松原良香にとってJリーグ2年目、1995年シーズンは、ふわふわした居心地の悪いものだった。

監督だったオランダ人のハンス・オフトとはそりが合わなかったと松原は振り返る。

「ぼくは監督とコミュニケーションを取りたいと思っていたのですが、向こうはノーでしたね。お前たちは俺の言うことを聞いておけばいい、という感じでした」

松原はそうしたオフトの態度に反発を感じるようになっていった。

94年シーズンに松原はほとんど途中出場ながら18試合出場7ゴールをあげていた。これは元イタリア代表のサルバトーレ・スキラッチの9ゴールに続き成績である。ウルグアイでは若手は結果を出せば、さらに出場機会を与えられた。ところが、翌シーズンは15試合出場と逆に減った。

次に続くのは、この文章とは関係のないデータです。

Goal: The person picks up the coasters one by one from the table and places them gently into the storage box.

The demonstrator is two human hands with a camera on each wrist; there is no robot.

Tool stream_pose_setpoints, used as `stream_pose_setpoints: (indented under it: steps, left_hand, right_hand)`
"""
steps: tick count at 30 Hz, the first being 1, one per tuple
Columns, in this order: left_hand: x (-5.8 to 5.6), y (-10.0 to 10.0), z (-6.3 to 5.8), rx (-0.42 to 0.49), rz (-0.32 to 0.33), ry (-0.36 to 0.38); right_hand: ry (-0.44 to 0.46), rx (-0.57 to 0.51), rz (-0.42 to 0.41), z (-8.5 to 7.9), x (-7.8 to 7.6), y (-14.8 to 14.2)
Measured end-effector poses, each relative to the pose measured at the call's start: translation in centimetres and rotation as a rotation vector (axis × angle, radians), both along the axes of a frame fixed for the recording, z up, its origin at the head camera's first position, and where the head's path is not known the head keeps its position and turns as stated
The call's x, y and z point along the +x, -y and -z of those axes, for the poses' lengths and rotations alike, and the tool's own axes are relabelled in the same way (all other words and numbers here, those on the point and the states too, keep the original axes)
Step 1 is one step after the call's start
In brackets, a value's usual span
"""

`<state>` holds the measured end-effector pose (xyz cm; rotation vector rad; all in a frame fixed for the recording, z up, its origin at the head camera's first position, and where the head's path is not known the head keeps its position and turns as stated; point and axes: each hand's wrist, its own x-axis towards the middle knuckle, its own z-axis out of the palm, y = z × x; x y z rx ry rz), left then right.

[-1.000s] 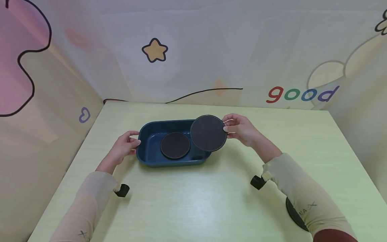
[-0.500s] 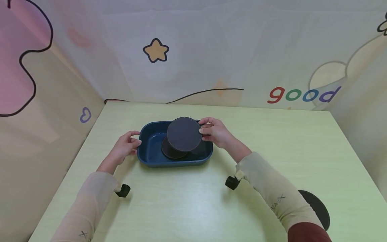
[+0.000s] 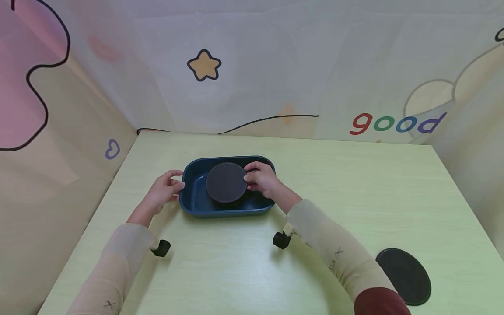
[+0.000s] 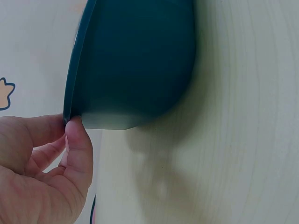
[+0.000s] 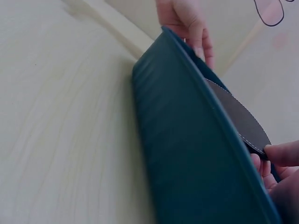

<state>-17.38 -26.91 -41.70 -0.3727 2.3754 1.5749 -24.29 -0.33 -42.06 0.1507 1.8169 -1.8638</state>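
Observation:
A dark blue rectangular dish (image 3: pixel 193 199) with rounded corners stands on the table. My left hand (image 3: pixel 163 190) pinches its left rim; the left wrist view shows thumb (image 4: pixel 77 144) and forefinger on either side of the edge. Inside the dish, my right hand (image 3: pixel 263 179) pinches a round black coaster (image 3: pixel 226 183) by its right edge. White stitching runs round this coaster (image 5: pixel 238 114) in the right wrist view. It is low in the dish and covers the spot where another black coaster lay, now hidden beneath it.
One more black coaster (image 3: pixel 405 275) lies flat at the table's front right, partly behind the right sleeve (image 3: pixel 338 249). A printed cloth wall (image 3: pixel 260 70) rises behind the pale table (image 3: pixel 236 262).
My right hand has carried its coaster left and down into the dish, over the coaster lying there. The front right coaster has come more into view. My left hand stays on the rim.

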Motion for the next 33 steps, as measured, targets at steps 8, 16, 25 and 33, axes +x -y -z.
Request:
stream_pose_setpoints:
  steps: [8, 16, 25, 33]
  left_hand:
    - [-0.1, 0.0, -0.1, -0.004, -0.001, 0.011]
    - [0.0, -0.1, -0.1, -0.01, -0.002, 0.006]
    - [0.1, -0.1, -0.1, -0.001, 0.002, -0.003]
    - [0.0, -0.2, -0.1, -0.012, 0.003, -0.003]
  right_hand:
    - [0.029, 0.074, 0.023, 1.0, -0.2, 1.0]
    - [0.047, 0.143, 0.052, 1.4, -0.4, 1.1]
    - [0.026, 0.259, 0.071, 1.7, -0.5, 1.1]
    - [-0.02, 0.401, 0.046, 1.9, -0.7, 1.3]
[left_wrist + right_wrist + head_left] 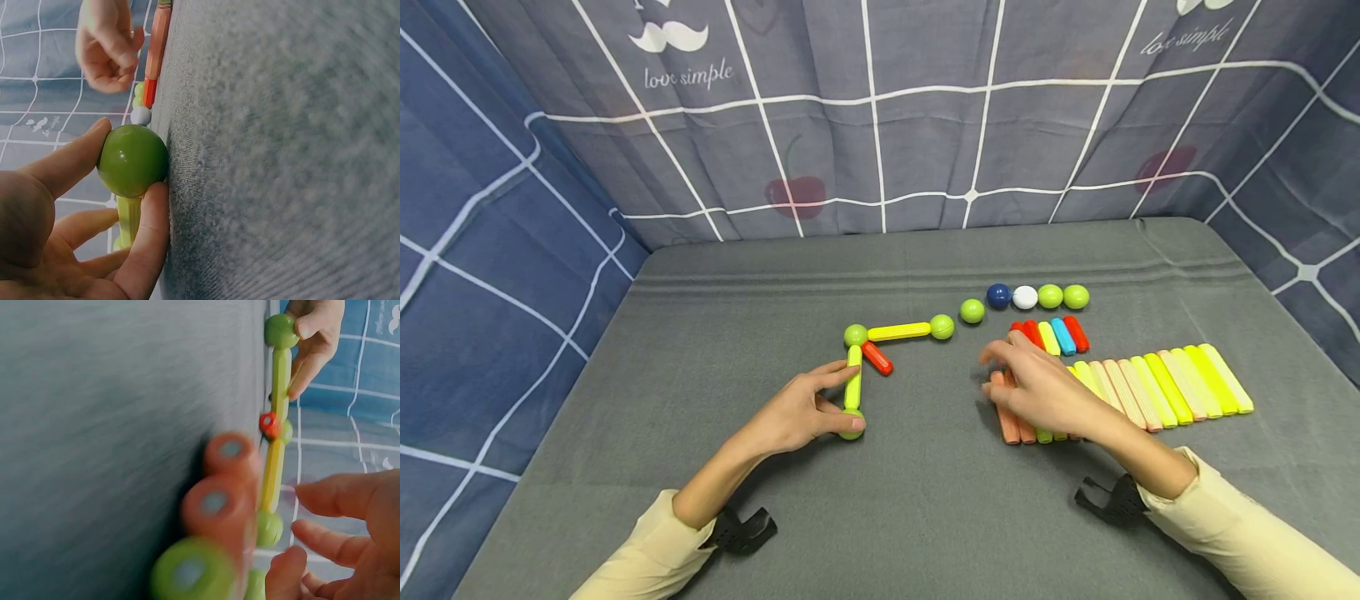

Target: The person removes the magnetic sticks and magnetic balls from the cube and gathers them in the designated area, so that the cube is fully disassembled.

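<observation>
My left hand (797, 412) pinches a green ball (132, 161) between thumb and finger at the near end of a yellow stick (853, 387). That stick runs up to a green corner ball (855, 335), from which a second yellow stick (898, 332) leads right to another green ball (942, 327). A short red stick (877, 359) slants out from the corner ball. Over the left part of a row of long sticks, my right hand (1045, 392) hovers with loosely bent fingers, holding nothing. Beneath it lie orange sticks (1007, 421), whose grey end discs show in the right wrist view.
Long yellow and pale sticks (1180, 387) continue the row rightward. Behind them lie short red, yellow and blue sticks (1063, 336). Farther back stand a lone green ball (972, 312), a dark blue ball (999, 296), a white ball (1025, 297) and two more green balls (1076, 297).
</observation>
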Action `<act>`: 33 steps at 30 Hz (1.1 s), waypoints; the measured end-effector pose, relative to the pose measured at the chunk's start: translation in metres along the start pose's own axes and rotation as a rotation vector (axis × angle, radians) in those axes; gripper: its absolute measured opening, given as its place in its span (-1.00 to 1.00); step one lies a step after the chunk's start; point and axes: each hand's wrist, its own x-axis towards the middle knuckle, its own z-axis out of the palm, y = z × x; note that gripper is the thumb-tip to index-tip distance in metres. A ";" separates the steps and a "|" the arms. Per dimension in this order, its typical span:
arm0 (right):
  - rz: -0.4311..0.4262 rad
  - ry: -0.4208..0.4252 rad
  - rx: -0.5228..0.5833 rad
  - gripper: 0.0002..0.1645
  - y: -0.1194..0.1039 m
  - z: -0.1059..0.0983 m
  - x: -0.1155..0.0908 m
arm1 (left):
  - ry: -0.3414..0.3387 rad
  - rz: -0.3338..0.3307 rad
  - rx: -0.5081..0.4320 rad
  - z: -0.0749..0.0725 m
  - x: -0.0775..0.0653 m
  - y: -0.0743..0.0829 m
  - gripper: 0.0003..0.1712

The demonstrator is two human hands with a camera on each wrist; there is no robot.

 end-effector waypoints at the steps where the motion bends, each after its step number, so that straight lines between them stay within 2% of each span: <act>1: -0.016 0.006 0.013 -0.74 -0.003 0.001 0.004 | 0.000 -0.001 -0.001 0.000 0.000 0.000 -0.06; 4: -0.076 -0.003 0.055 -0.77 -0.015 0.008 0.022 | 0.004 -0.005 -0.001 0.000 0.000 -0.001 -0.06; 8: -0.109 -0.070 0.113 -0.71 -0.030 0.021 0.048 | 0.007 -0.008 -0.010 0.001 0.000 -0.002 -0.07; 14: -0.089 -0.178 0.187 -0.59 -0.046 0.042 0.079 | 0.004 0.000 -0.007 0.001 0.001 -0.003 -0.06; 18: -0.052 -0.216 0.217 -0.57 -0.055 0.051 0.091 | 0.003 0.005 -0.008 0.000 0.002 -0.001 -0.05; 20: -0.050 -0.208 0.190 -0.58 -0.058 0.055 0.096 | 0.001 0.003 -0.015 0.000 0.002 -0.001 -0.05; 26: -0.114 -0.134 -0.019 -0.70 -0.068 0.064 0.102 | -0.004 0.000 -0.020 0.000 0.002 0.000 -0.05; 33: -0.112 -0.082 -0.032 -0.70 -0.069 0.069 0.104 | -0.008 -0.002 -0.024 0.000 0.002 0.001 -0.06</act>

「ゴールが欲しい場面で、他の選手が起用されるのが理解できませんした。結果を残しているのは自分ではないのかと」

シーズン終了後、不満を抱えて契約更改に行くと、なぜか年俸が上がっていた。「94年シーズンは結果を残したのに年俸は上がらなかった。どうなっているんだと思いましたね。これじゃ駄目だと」

松原の心の支えとなっていたのは、五輪代表だった。

95年5五月、アトランタ五輪アジア地区1次予選が始まっていた。日本代表はタイ、台湾代表とのグループBを勝ち抜いた。松原は全4試合に出場、5得点をあげている。

彼が遠くに見ていたのは、五輪に出場して国外のクラブから認められることだった。そのためには、ぬるま湯の環境にはいてはいけないと思っていたのだ。